Required work -
Word for word, copy the listing below and leave out its images.

Supplied information -
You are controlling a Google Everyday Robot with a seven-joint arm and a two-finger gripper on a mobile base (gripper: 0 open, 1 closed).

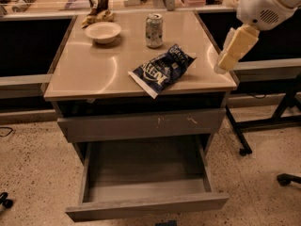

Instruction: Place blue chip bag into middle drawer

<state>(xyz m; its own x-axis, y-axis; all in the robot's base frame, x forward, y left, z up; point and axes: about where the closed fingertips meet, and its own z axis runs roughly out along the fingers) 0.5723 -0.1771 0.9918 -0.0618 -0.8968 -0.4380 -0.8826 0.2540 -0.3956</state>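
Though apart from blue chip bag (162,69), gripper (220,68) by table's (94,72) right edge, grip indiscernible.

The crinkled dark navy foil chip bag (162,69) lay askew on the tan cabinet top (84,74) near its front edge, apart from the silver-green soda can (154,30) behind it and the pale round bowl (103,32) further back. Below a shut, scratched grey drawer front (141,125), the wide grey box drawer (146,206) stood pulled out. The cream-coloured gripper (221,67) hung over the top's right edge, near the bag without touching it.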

Answer section -
You are controlling a Google Everyday Robot with a seven-joint arm and a two-finger gripper on a mobile base (gripper: 0 open, 1 closed).


Instruction: Place blue chip bag into middle drawer

<state>(xyz m; its own x-axis, y-axis; all in the robot's base frame, x forward, y left, z up; point and axes: about where the closed fingertips meet, and its own z axis runs roughly out along the fingers) 0.5723 -0.1771 0.9918 -0.0618 -0.8968 -0.4380 -0.8826 0.2540 -0.3956</state>
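Though apart from blue chip bag (162,69), gripper (220,68) by table's (94,72) right edge, grip indiscernible.

The crinkled dark navy foil chip bag (162,69) lay askew on the tan cabinet top (84,74) near its front edge, apart from the silver-green soda can (154,30) behind it and the pale round bowl (103,32) further back. Below a shut, scratched grey drawer front (141,125), the wide grey box drawer (146,206) stood pulled out. The cream-coloured gripper (221,67) hung over the top's right edge, near the bag without touching it.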

There is nothing else to the answer.